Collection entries
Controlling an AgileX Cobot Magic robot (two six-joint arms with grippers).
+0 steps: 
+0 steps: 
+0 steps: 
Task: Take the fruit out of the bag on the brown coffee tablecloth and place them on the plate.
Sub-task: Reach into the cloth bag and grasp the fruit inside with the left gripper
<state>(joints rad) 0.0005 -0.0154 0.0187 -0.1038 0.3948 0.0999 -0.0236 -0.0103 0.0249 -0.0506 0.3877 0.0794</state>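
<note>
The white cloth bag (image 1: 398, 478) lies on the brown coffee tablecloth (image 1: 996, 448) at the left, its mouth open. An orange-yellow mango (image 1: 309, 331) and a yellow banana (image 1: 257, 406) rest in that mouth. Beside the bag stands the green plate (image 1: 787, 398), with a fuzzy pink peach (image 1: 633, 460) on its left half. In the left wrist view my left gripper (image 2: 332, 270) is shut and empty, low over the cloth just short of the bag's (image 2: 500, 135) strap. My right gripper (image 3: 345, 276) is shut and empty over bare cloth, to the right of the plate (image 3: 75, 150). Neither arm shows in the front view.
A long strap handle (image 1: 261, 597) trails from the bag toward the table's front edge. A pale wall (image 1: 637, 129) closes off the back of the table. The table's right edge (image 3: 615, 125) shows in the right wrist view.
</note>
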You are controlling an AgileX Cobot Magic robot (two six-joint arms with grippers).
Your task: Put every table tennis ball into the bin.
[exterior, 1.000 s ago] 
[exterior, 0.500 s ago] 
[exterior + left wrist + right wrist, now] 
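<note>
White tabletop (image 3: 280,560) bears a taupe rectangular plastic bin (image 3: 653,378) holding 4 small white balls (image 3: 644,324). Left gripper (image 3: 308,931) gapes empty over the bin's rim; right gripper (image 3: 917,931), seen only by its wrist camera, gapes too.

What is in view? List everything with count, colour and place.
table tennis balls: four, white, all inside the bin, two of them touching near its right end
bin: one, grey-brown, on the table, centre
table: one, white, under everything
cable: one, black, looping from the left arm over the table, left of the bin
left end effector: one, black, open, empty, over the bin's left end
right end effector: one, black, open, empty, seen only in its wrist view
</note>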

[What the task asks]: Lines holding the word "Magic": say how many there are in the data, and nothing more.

[Response for this exercise]: 2